[Task to carry out] Your answer must be the lines from the first record through the line that contains "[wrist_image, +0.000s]", copied exactly and without any pictures.

Dataset records

--- START ---

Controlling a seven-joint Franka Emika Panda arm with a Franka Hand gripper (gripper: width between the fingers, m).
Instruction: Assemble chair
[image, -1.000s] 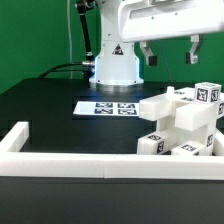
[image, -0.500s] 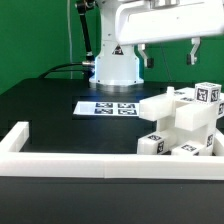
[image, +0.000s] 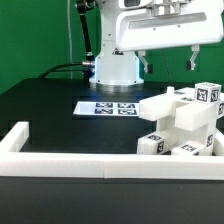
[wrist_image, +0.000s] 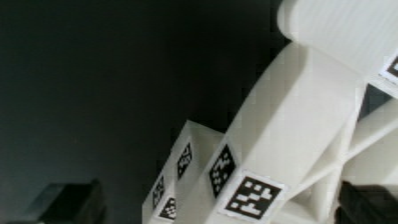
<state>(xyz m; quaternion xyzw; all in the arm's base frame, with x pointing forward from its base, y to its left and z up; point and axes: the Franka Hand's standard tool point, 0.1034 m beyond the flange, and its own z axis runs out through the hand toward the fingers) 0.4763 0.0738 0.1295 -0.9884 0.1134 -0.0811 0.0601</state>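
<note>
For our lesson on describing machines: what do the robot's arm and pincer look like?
The arm is glossy white with rounded casings, rising from a broad white base with a small black triangular mark. Black cables run along the table behind it. The pincer has a boxy white body and two short dark fingers.

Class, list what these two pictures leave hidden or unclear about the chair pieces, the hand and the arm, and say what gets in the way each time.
- Chair pieces, exterior view: the right side is cut off by the picture edge, and the white rail hides the bottom.
- Chair pieces, wrist view: blurred and cut off, so their joints cannot be told.
- Hand, exterior view: open; the arm above is cut off at the top.
- Marker board: its tags are too small to read.
</note>
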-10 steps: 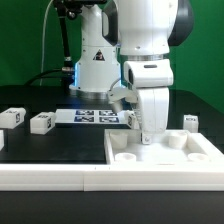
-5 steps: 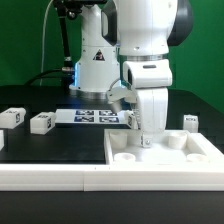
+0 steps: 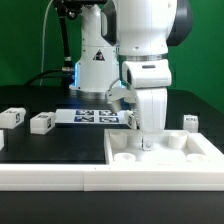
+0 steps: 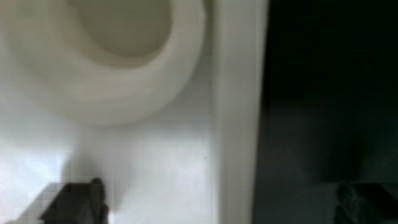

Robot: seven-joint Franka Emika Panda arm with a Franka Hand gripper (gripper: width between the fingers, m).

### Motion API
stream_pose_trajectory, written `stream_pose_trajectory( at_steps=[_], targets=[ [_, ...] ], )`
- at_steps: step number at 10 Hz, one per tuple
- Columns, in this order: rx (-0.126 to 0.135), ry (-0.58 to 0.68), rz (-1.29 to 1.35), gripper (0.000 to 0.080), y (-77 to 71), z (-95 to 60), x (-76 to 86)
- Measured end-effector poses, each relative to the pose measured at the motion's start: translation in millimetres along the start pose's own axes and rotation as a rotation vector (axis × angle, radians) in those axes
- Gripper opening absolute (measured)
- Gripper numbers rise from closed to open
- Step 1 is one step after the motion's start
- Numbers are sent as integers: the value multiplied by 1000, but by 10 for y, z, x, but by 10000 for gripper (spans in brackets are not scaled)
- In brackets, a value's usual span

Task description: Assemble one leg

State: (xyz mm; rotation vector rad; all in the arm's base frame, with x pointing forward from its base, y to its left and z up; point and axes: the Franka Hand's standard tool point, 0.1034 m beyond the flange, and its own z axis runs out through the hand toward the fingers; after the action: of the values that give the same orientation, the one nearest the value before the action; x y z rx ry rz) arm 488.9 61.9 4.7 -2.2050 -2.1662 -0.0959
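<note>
My gripper (image 3: pixel 147 142) hangs low over the far edge of the large white tabletop piece (image 3: pixel 165 160), next to one of its corner sockets. In the wrist view the gripper (image 4: pixel 219 200) is open. Its dark fingers (image 4: pixel 75 200) stand wide apart, one over the white tabletop piece (image 4: pixel 178 150) and the other over the black table. Nothing is between them. A round socket (image 4: pixel 125 45) shows blurred ahead. Two small white legs (image 3: pixel 12 117) (image 3: pixel 41 122) lie at the exterior view's left. A third leg (image 3: pixel 190 121) stands at the right, beyond the tabletop piece.
The marker board (image 3: pixel 95 116) lies behind the gripper at the robot's base. The black table (image 3: pixel 60 145) spreads to the exterior view's left of the tabletop piece. A white rail (image 3: pixel 50 176) runs along the front edge.
</note>
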Motion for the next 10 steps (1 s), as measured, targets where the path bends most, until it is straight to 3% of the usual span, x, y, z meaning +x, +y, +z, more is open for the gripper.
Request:
stream_pose_trajectory(
  at_steps=[2, 4, 6, 7, 10],
  targets=[
    [-4, -1, 4, 649, 9, -23, -3],
    [-40, -10, 78, 649, -13, -304, 24],
    [-63, -8, 148, 649, -68, -437, 114],
    [-78, -5, 163, 649, -97, -450, 113],
    [-73, 0, 266, 649, -97, -427, 104]
  ],
)
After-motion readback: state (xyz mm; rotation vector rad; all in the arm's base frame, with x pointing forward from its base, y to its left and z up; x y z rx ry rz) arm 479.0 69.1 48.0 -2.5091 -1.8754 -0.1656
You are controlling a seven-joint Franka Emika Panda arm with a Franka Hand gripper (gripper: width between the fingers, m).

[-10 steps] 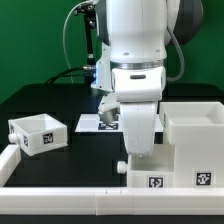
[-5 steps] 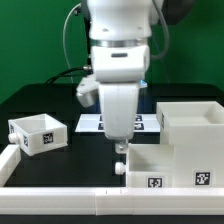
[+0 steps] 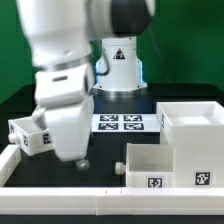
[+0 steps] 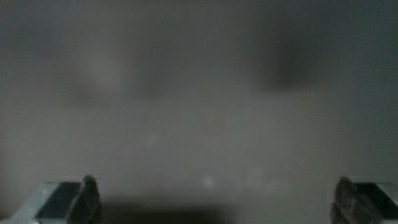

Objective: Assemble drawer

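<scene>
Presently, items as recorded. Arm: white, large in the foreground, at the exterior view's left. End effector (image 3: 82, 160): pointed down, low over the black table (image 3: 100, 155), just beside the small box; in the wrist view its fingers (image 4: 75, 198) stood wide apart with nothing between them, over a blurred grey surface. Small box (image 3: 28, 131): white, open-topped, tagged on its near face, at the exterior view's left, partly hidden behind the arm. Drawer case (image 3: 175, 150): white, stepped, two tags on its near face, at the exterior view's right, well apart from the small box. Marker board (image 3: 121, 124): flat, between the two, farther back. Rail (image 3: 110, 202): white, along the near edge of the table.
</scene>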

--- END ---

[Answer area]
Controlling a seven-joint Franka Emika Panda arm with a Franka Hand gripper (gripper: width between the fingers, m).
Instruction: Assemble chair
[image, -1.000s] 
[image, -0.500s] 
[image, +0.000s] 
[wrist_image, +0.000s] 

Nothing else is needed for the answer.